Stored data entries
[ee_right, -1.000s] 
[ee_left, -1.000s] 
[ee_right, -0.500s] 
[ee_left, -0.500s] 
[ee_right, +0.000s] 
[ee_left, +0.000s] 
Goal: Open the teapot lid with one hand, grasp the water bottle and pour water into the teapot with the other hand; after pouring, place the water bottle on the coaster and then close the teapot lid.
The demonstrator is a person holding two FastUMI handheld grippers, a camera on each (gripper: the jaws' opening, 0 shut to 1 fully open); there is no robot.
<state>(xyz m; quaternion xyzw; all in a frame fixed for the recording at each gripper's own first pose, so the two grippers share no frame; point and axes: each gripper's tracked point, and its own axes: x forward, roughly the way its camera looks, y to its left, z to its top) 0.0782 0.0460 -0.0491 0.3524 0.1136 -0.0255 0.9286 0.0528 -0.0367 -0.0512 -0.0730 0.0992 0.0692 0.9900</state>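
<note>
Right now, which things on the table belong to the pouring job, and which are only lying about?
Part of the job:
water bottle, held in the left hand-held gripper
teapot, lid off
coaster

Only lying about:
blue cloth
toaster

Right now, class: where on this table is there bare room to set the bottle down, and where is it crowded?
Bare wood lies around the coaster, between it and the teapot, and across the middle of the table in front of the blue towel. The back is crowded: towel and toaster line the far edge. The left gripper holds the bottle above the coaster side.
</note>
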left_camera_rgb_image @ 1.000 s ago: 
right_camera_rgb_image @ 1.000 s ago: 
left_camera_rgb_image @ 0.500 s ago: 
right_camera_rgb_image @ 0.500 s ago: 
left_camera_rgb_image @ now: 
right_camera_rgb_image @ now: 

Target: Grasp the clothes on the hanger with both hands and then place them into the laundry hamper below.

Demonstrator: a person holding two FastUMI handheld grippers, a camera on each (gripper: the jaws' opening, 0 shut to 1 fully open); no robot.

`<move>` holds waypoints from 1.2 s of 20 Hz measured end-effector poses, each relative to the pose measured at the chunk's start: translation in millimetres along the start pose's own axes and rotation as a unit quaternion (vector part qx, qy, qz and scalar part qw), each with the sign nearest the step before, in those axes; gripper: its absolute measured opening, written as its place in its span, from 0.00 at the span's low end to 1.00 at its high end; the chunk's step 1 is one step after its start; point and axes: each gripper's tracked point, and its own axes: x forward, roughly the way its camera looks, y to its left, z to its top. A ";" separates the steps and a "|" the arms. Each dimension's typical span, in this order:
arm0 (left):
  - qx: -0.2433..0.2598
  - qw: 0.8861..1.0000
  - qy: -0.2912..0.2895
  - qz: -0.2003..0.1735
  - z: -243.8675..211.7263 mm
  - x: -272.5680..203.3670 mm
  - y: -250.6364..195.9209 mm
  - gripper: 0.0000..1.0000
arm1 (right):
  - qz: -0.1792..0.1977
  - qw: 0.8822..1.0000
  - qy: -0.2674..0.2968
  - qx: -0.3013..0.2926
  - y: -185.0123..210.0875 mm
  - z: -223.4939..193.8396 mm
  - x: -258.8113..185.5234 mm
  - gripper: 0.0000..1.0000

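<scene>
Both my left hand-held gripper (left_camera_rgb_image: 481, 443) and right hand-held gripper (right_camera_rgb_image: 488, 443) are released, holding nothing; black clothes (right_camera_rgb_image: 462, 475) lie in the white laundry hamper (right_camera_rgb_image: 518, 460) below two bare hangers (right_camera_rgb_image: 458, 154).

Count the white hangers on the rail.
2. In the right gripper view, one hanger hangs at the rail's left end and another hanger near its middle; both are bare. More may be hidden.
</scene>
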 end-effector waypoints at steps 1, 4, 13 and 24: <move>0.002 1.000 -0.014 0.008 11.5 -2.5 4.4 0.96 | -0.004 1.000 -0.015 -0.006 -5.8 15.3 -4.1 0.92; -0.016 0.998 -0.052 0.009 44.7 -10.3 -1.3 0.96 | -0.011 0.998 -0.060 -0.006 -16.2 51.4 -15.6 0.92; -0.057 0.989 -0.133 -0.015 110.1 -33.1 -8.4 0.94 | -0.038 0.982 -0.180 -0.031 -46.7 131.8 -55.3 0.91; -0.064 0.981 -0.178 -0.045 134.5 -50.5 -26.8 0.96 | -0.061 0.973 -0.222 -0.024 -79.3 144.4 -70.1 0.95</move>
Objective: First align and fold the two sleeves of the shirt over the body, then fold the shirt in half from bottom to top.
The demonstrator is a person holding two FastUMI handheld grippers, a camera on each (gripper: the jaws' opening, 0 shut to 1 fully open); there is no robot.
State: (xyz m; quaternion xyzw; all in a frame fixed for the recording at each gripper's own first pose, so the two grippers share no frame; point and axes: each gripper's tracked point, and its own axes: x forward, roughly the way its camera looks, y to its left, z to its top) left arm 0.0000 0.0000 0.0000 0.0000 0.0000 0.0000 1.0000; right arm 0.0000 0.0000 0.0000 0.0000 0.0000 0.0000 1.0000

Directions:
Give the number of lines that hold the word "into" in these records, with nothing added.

Result of the task:
2